Joe Shoong

From Wikipedia, the free encyclopedia

Joe Shoong (30 August 1879 – 13 April 1961) was a Chinese American businessman and philanthropist who founded the National Dollar Stores and supported many Chinese organizations. He was one of the first Chinese American millionaires[1] and at one time, according to Time Magazine, was the "richest, best-known Chinese business man in the U.S."[2] Though the National Dollar Stores are now closed, Shoong's legacy endures through the organizations, including cultural centers, schools and universities, which he and the Shoong Foundation supported.

Name[edit]

Joe Shoong was born as Zhou Song (Chinese: 周崧). Due to the Chinese usage of placing the family name first, Shoong's names were transposed when he emigrated to the U.S. and his given name, Song (changed slightly to Shoong), became the family name he used in America. Song means "big and tall mountain".

Early years[edit]

Joe Shoong's childhood home in Long Tau Wan, China

Shoong was born to Joe Gon Lim and Chew Wong Shee in the village of Long Tau Wan (simplified Chinese: 龙头环; traditional Chinese: 龍頭環) in Zhongshan, Guangdong, China. In that village, the Long Du dialect was spoken so that is most likely the dialect spoken by Shoong. Long Du speakers can generally understand Cantonese.

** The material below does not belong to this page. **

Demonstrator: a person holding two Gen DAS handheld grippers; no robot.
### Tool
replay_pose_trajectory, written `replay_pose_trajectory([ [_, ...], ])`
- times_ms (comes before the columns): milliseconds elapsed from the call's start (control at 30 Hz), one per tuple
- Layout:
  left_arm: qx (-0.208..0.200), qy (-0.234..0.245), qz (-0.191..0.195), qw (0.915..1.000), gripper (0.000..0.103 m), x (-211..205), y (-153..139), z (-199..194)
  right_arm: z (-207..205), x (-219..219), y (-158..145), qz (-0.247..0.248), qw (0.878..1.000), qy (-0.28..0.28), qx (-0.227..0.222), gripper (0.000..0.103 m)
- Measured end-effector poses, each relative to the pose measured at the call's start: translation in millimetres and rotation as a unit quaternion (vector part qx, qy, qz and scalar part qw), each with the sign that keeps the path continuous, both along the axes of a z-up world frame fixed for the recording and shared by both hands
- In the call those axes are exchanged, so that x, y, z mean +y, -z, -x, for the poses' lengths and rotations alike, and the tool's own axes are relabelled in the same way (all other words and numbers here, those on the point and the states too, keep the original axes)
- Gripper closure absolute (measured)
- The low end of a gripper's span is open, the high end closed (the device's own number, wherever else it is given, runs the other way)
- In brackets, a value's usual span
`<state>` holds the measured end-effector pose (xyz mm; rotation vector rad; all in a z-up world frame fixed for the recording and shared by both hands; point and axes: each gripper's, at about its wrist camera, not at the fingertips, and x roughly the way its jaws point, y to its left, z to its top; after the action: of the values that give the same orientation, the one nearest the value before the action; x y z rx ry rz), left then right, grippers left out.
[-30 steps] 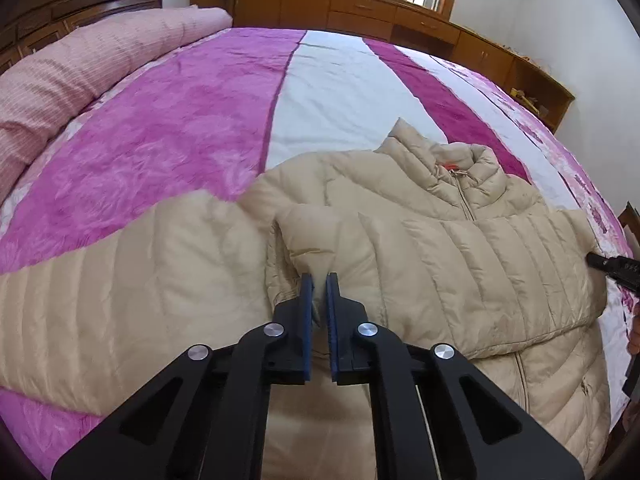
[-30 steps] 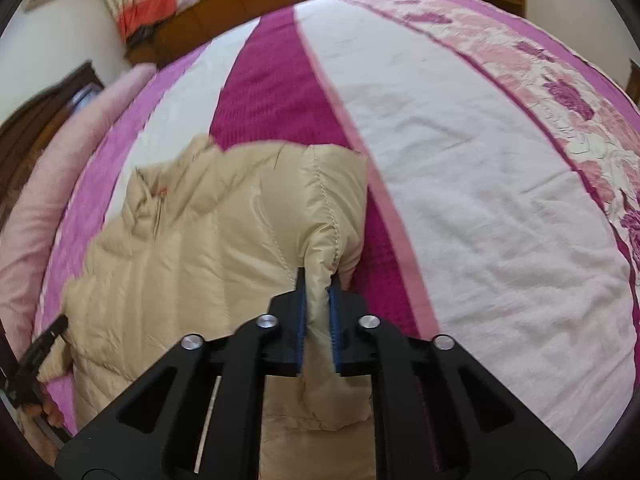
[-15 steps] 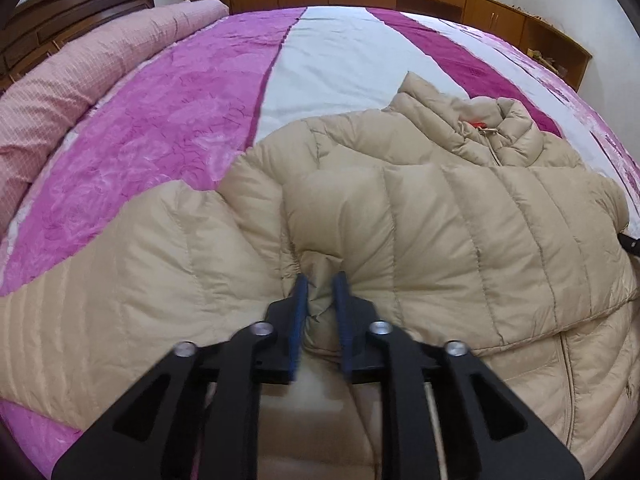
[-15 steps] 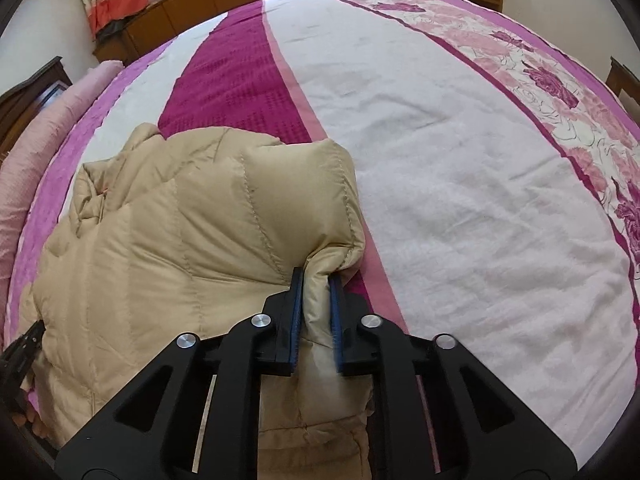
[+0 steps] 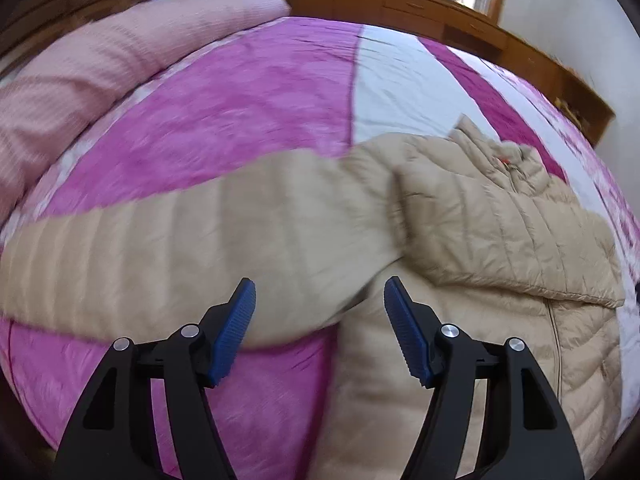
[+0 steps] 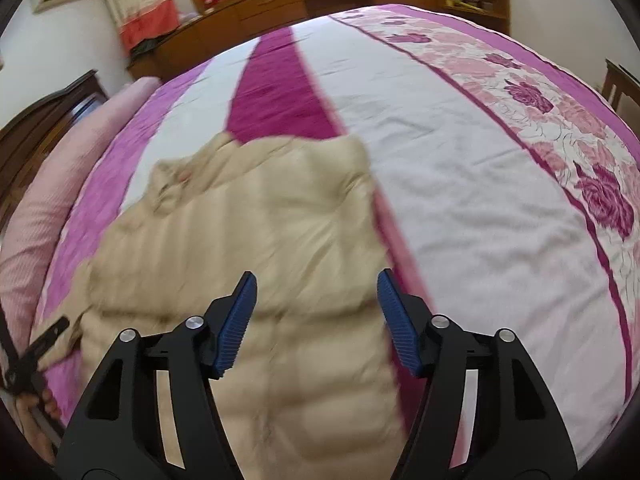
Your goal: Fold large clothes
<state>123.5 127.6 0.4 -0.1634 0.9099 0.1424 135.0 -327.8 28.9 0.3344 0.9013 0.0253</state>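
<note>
A beige quilted down jacket (image 5: 480, 232) lies on the bed, collar away from me, one sleeve folded across its chest. Its other sleeve (image 5: 180, 240) stretches out to the left over the magenta cover. My left gripper (image 5: 318, 320) is open and empty, just above the armpit where that sleeve joins the body. In the right wrist view the jacket (image 6: 260, 248) lies flat, its right side folded in. My right gripper (image 6: 316, 316) is open and empty above the jacket's front. The left gripper's tip (image 6: 44, 340) shows at the jacket's left edge.
The bed (image 6: 480, 184) has a magenta, white and rose-patterned cover. A pink rolled quilt (image 5: 112, 68) lies along the headboard side. Wooden cabinets (image 5: 420, 4) and a window stand past the far edge. A dark wooden headboard (image 6: 40, 120) is on the left.
Both grippers opened and let go of the folded sleeve. Both pulled back and up from the jacket; the left one shifted left toward the outstretched sleeve.
</note>
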Motion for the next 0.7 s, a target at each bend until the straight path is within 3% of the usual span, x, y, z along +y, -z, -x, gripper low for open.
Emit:
replay_pose_trajectory([
  [333,0.018,-0.108,0.025,0.9937,0.036,89.2,20.7,51.2,71.2,66.9,8.1,0.005,0.999,-0.043,-0.005,0.035],
  [433,0.018,-0.143,0.039,0.9888,0.036,116.8,28.4,59.9,88.7,79.1,15.8,0.006,0.999,-0.051,0.003,0.034],
  [567,0.017,-0.194,0.032,0.9803,0.029,143.9,37.9,64.4,102.8,87.8,25.8,0.015,0.998,-0.057,0.014,0.034],
  [700,0.005,-0.228,0.061,0.9717,0.029,170.6,47.7,64.8,109.5,91.6,35.9,0.023,0.998,-0.056,0.025,0.033],
])
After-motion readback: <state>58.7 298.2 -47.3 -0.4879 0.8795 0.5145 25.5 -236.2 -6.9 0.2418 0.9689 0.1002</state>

According to his daughter Doris, Shoong sold eggs in China when he was young, and emigrated to the United States when he was 18 or 19 years old (1897 or 1898), without any relatives.[3] From 1882, the Chinese Exclusion Act was in force, allowing only three categories of Chinese immigrants to America: merchants, students and diplomats.

Shoong's first place of residence in America was Vallejo, California, where he lived with friends and relatives from Long Tau Wan and worked in a garment factory.[4]

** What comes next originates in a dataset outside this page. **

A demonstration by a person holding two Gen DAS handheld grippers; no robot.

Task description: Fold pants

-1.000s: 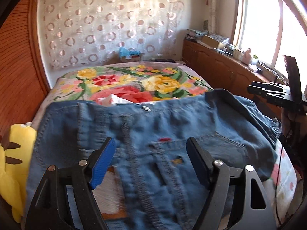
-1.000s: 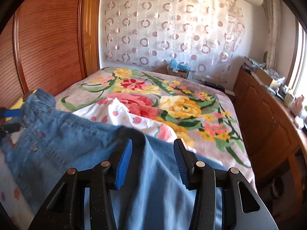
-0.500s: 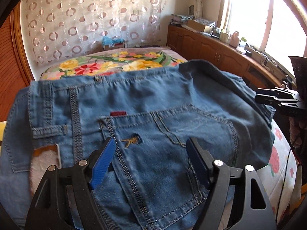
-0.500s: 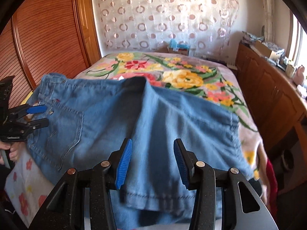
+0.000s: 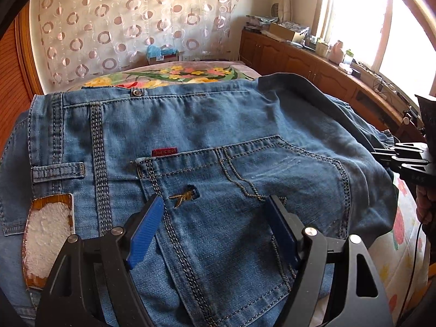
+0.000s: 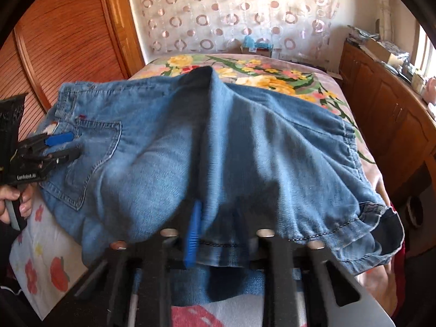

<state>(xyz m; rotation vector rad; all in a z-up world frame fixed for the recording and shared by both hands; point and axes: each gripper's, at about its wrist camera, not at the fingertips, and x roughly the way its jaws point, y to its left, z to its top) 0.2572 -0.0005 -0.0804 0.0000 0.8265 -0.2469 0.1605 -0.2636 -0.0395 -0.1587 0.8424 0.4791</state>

National Dollar Stores[edit]

In 1901, Shoong opened a store in Vallejo called Sang Lee Dry Goods together with Hon Chui Choy, Doh DohWing and a fourth unknown person.[4] Two years later, he bought out his partners and moved the store to Fillmore Street in San Francisco. In 1905, he changed the name to China Toggery, or Chung Hing in Chinese, meaning "revival" or "rejuvenation", and moved the headquarters to 927-929 Market Street.[5] The stores sold clothes and household goods: quality merchandise offered at low prices.

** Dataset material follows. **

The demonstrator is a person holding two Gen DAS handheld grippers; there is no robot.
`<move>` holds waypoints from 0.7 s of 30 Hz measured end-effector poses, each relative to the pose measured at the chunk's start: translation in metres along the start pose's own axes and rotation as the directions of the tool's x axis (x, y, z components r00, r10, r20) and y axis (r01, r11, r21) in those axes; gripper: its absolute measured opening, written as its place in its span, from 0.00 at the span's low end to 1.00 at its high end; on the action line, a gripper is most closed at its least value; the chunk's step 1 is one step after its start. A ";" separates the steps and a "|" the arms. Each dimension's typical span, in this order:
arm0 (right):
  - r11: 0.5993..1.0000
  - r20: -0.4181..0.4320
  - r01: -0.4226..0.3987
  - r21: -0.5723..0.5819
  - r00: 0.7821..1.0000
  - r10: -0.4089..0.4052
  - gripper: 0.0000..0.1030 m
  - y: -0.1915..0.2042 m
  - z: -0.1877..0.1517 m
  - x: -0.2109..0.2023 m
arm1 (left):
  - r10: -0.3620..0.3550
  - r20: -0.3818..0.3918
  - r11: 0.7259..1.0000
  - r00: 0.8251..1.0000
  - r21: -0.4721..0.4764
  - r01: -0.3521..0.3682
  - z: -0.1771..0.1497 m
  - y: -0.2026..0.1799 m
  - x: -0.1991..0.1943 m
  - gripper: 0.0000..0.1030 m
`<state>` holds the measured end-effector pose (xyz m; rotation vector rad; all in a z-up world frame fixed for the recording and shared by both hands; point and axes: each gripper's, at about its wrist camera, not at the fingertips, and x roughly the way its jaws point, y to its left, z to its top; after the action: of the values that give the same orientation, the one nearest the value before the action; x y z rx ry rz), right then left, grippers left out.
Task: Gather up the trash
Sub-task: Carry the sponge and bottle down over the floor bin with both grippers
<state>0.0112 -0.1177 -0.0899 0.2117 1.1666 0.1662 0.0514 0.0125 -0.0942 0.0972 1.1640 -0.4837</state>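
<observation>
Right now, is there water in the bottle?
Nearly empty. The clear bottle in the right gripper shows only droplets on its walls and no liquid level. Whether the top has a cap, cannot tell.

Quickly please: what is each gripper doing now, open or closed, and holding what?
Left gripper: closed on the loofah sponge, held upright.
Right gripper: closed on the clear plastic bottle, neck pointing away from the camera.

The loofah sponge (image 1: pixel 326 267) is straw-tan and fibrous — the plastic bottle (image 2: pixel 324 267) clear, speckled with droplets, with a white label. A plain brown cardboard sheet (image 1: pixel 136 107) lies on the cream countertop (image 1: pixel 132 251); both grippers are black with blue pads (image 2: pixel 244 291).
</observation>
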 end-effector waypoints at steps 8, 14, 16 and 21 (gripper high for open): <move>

Shoong changed the name to the National Dollar Stores in 1928, when there were sixteen store locations in the West, in cities such as Sacramento, Seattle, and Portland.

The National Dollar Stores were unusual because the majority ownership and all management was Chinese, and about 90% of the clerks were Caucasian.[2] Shoong helped a great number of Chinese people, many from his own Long Du district, come to America and provided them and their families with housing and education.[4]

In 1938, the National Dollar Stores were part of a labor dispute in which the International Ladies' Garment Workers' Union picketed three San Francisco stores and a factory supplying the stores. Subsequently, Shoong filed for $500,000 damages and the suit was settled,[2] though the factory then went out of business.

Covering Hawaii and seven western states, by 1959 there were fifty-four stores worth $12 million, with 700 employees.[5]

After Shoong's death in 1961, the store leadership was taken over by his son, Milton, and the chain went into slow decline. The stores were hurt by the recession of the early 1990s, competition from national discount chains, and the 1992 Los Angeles riots in which eleven stores were damaged.[4] In February 1996, ninety-five years after the opening of Shoong's first store, the National Dollar Stores closed.[6]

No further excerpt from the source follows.